The answer should be one number, the count of lines in the data with "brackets".

Information provided
╔══

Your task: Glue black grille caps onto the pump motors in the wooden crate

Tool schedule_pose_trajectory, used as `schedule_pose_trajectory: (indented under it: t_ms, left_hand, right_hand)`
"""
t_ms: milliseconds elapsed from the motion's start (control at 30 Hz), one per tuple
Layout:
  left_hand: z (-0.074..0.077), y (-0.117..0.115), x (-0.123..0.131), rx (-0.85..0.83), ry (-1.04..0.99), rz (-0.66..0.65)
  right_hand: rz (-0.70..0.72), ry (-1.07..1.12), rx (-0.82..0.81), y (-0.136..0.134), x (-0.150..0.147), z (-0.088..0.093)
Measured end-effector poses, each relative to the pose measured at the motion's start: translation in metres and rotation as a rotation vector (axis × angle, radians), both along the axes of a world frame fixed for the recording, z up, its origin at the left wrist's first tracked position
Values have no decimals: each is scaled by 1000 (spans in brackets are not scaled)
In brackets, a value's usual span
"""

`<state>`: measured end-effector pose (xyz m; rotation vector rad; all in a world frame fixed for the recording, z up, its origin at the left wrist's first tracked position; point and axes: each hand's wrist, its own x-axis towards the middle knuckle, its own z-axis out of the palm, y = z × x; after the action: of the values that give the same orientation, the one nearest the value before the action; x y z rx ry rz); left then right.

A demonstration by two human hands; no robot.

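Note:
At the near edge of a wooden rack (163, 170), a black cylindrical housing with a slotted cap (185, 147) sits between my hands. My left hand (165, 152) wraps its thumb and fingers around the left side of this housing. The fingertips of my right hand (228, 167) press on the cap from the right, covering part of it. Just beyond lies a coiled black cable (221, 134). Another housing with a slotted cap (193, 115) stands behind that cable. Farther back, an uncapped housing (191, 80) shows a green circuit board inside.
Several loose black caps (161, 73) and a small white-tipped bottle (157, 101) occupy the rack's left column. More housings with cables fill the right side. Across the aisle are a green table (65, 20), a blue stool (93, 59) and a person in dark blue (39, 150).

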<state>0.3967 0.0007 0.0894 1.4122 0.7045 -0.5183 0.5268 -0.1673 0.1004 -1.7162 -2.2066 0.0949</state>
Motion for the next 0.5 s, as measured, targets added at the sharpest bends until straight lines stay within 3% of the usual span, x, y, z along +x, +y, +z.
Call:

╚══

Result
2